In December, OpenAI introduced its o3 “reasoning” AI model and collaborated with the creators of the ARC-AGI benchmark to demonstrate the model’s capabilities. However, in recent months, revised results indicate that the model’s performance appears less impressive than initially reported.
The Arc Prize Foundation, responsible for maintaining and administering ARC-AGI, recently updated the estimated computing costs for o3. Initially, the cost for the most efficient configuration tested, o3 high, was estimated to be around $3,000 for each ARC-AGI problem. The foundation now believes the cost could be significantly higher, estimating it at approximately $30,000 per task.
This revision highlights the potential expenses associated with utilizing advanced AI models for certain tasks, especially in the early stages. OpenAI has not yet released or priced the o3 model; however, the Arc Prize Foundation suggests that the pricing for OpenAI’s o1-pro model, which is the most expensive model to date, could serve as a reasonable proxy.
Mike Knoop, co-founder of the Arc Prize Foundation, conveyed to TechCrunch that o1-pro could be a more accurate representation of o3’s true cost because of the extensive test-time computing required.

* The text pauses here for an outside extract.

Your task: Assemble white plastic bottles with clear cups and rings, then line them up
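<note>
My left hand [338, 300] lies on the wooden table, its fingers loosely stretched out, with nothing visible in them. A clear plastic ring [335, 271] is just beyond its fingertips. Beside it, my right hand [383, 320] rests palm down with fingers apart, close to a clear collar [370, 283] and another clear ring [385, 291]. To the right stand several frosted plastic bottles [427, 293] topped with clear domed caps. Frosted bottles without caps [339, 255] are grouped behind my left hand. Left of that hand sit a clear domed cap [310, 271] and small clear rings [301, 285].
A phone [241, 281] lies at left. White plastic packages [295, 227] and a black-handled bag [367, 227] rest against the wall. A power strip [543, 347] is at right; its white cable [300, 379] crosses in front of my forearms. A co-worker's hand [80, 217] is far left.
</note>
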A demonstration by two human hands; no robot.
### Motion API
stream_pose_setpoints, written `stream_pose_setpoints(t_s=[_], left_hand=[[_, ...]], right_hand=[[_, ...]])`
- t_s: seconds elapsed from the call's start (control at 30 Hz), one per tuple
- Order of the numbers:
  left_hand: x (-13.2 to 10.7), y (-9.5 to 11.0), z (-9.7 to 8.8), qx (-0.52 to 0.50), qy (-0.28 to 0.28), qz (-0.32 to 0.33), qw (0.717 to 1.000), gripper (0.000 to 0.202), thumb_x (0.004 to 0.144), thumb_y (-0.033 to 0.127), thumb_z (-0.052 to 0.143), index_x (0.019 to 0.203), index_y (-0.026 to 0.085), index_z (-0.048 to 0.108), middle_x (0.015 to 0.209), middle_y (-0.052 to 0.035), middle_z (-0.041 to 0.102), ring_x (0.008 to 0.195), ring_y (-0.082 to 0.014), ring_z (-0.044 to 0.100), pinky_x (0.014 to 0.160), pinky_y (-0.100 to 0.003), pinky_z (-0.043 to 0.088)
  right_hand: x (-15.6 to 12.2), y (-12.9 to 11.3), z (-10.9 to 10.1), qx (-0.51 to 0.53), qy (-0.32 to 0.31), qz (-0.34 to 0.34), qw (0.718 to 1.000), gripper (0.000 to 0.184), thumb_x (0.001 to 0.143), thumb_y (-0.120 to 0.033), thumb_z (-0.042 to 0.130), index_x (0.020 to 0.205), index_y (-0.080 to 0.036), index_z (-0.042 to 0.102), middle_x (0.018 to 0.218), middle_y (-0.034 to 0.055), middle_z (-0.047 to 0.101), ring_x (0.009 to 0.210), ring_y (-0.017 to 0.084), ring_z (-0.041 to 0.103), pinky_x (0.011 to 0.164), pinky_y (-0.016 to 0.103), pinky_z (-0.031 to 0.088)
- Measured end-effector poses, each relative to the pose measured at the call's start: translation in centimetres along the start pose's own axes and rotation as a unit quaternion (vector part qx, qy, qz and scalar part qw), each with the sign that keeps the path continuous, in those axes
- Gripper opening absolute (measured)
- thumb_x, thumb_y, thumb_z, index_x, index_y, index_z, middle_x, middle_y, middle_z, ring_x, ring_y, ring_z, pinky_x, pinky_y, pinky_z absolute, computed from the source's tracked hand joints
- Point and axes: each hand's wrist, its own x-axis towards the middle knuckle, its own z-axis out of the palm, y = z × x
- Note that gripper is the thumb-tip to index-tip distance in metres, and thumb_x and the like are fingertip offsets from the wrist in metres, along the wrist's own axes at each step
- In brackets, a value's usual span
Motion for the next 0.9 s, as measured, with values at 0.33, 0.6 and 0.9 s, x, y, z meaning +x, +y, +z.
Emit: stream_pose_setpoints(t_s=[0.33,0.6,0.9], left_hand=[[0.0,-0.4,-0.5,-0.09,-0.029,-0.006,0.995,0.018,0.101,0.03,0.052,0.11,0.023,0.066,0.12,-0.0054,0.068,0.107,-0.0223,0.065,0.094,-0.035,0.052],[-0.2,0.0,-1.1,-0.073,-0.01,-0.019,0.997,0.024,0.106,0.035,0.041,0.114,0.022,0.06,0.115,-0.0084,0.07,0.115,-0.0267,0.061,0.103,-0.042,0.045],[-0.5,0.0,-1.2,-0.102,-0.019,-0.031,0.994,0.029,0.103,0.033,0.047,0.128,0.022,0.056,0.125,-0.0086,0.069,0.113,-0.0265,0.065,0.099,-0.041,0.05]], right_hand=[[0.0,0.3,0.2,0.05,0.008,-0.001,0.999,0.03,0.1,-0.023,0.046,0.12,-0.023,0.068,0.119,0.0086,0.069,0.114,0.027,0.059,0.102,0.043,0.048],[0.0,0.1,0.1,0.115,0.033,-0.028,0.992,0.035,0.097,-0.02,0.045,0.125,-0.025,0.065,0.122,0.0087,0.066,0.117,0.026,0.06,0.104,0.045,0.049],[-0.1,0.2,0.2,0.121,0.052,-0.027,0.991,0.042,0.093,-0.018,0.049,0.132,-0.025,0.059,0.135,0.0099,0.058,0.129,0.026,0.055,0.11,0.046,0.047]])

Nonetheless, the foundation continues to label o3 as a preview on its leaderboard to acknowledge the existing uncertainty until official pricing details are released.
The high cost associated with o3 high is justified given the substantial computing resources it reportedly consumes. According to the Arc Prize Foundation, o3 high uses 172 times more computing power than o3 low, the configuration requiring the least computing power, to address ARC-AGI tasks.
Additionally, there have been ongoing speculations regarding OpenAI’s plans to introduce costly subscriptions for enterprise customers. In early March, reports emerged suggesting the company might charge as much as $20,000 per month for specialized AI agents, such as a software developer agent.
Although some may argue that OpenAI’s most expensive models still cost less than a typical human contractor or employee, AI researcher Toby Ord noted that the models might not be as efficient. For instance, o3 high required 1,024 attempts at each ARC-AGI task to achieve its best score.